What to produce: Write the listing out again, exactly as it reads below.

Records provided:

..........

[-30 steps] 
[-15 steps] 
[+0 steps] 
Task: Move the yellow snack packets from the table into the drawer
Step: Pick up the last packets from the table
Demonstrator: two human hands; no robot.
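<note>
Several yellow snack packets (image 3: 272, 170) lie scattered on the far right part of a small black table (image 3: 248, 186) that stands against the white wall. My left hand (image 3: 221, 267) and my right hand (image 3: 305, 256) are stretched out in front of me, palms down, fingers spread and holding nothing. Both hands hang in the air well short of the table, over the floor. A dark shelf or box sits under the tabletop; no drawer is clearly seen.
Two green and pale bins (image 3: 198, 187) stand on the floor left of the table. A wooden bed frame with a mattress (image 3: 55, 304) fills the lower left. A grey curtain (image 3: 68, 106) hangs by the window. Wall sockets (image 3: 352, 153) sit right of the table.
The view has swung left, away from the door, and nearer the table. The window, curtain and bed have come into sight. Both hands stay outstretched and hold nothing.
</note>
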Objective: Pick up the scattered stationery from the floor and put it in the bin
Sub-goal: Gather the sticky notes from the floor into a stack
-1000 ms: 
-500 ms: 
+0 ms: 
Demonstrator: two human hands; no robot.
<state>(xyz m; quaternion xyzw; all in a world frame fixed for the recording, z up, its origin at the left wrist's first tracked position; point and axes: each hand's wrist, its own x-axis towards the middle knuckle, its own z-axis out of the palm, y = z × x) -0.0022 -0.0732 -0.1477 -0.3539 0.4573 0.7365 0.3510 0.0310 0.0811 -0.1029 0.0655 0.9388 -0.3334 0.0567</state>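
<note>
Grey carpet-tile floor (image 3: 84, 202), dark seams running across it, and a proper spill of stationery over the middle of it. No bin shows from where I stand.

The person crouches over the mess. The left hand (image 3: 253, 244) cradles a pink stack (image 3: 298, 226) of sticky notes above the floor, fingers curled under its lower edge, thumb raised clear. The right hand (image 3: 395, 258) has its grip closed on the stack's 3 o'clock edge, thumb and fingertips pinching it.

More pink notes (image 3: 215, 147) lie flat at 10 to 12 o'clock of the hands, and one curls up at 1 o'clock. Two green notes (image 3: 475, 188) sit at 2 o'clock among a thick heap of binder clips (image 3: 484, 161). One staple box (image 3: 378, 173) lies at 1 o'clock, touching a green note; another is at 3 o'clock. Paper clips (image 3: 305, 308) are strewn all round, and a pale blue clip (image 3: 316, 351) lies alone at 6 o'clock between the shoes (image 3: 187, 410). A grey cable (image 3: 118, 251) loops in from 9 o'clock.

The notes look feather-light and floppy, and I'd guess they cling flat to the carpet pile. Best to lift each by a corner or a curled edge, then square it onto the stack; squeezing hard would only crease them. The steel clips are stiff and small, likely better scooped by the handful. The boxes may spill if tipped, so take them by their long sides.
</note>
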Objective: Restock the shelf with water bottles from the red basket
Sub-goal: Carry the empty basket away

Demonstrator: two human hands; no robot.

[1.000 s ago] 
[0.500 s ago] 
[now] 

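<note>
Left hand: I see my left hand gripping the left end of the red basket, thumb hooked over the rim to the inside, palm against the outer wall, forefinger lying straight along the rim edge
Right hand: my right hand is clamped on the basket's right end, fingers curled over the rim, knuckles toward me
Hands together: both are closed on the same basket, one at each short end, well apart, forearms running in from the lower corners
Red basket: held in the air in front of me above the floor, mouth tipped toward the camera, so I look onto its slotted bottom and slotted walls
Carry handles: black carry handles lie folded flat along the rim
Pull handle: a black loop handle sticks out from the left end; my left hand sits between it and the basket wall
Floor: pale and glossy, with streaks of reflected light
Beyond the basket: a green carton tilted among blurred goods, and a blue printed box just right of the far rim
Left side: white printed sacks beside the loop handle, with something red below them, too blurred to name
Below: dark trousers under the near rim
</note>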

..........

Response area:
[-30 steps] 
[-15 steps] 
[+0 steps] 
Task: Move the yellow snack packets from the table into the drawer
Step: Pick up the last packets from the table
Demonstrator: two human hands; no robot.
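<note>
Several yellow snack packets (image 3: 272, 170) lie scattered on the far right part of a small black table (image 3: 248, 186) that stands against the white wall. My left hand (image 3: 221, 267) and my right hand (image 3: 305, 256) are stretched out in front of me, palms down, fingers spread and holding nothing. Both hands hang in the air well short of the table, over the floor. A dark shelf or box sits under the tabletop; no drawer is clearly seen.
Two green and pale bins (image 3: 198, 187) stand on the floor left of the table. A wooden bed frame with a mattress (image 3: 55, 304) fills the lower left. A grey curtain (image 3: 68, 106) hangs by the window. Wall sockets (image 3: 352, 153) sit right of the table.
The view has swung left, away from the door, and nearer the table. The window, curtain and bed have come into sight. Both hands stay outstretched and hold nothing.
</note>
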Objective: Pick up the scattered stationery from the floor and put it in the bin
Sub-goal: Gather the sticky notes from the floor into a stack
-1000 ms: 
-500 ms: 
+0 ms: 
Demonstrator: two human hands; no robot.
<state>(xyz m; quaternion xyzw; all in a world frame fixed for the recording, z up, its origin at the left wrist's first tracked position; point and axes: each hand's wrist, its own x-axis towards the middle knuckle, its own z-axis out of the palm, y = z × x) -0.0022 -0.0732 -0.1477 -0.3539 0.4573 0.7365 0.3510 0.0310 0.0811 -0.1029 0.0655 0.9388 -0.3334 0.0567</state>
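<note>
Grey carpet-tile floor (image 3: 84, 202), dark seams running across it, and a proper spill of stationery over the middle of it. No bin shows from where I stand.

The person crouches over the mess. The left hand (image 3: 253, 244) cradles a pink stack (image 3: 298, 226) of sticky notes above the floor, fingers curled under its lower edge, thumb raised clear. The right hand (image 3: 395, 258) has its grip closed on the stack's 3 o'clock edge, thumb and fingertips pinching it.

More pink notes (image 3: 215, 147) lie flat at 10 to 12 o'clock of the hands, and one curls up at 1 o'clock. Two green notes (image 3: 475, 188) sit at 2 o'clock among a thick heap of binder clips (image 3: 484, 161). One staple box (image 3: 378, 173) lies at 1 o'clock, touching a green note; another is at 3 o'clock. Paper clips (image 3: 305, 308) are strewn all round, and a pale blue clip (image 3: 316, 351) lies alone at 6 o'clock between the shoes (image 3: 187, 410). A grey cable (image 3: 118, 251) loops in from 9 o'clock.

The notes look feather-light and floppy, and I'd guess they cling flat to the carpet pile. Best to lift each by a corner or a curled edge, then square it onto the stack; squeezing hard would only crease them. The steel clips are stiff and small, likely better scooped by the handful. The boxes may spill if tipped, so take them by their long sides.
</note>
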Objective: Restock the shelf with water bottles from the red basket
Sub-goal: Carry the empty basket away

Demonstrator: two human hands; no robot.

[1.000 s ago] 
[0.500 s ago] 
[now] 

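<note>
Left hand: I see my left hand gripping the left end of the red basket, thumb hooked over the rim to the inside, palm against the outer wall, forefinger lying straight along the rim edge
Right hand: my right hand is clamped on the basket's right end, fingers curled over the rim, knuckles toward me
Hands together: both are closed on the same basket, one at each short end, well apart, forearms running in from the lower corners
Red basket: held in the air in front of me above the floor, mouth tipped toward the camera, so I look onto its slotted bottom and slotted walls
Carry handles: black carry handles lie folded flat along the rim
Pull handle: a black loop handle sticks out from the left end; my left hand sits between it and the basket wall
Floor: pale and glossy, with streaks of reflected light
Beyond the basket: a green carton tilted among blurred goods, and a blue printed box just right of the far rim
Left side: white printed sacks beside the loop handle, with something red below them, too blurred to name
Below: dark trousers under the near rim
</note>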

There is nothing else to the answer.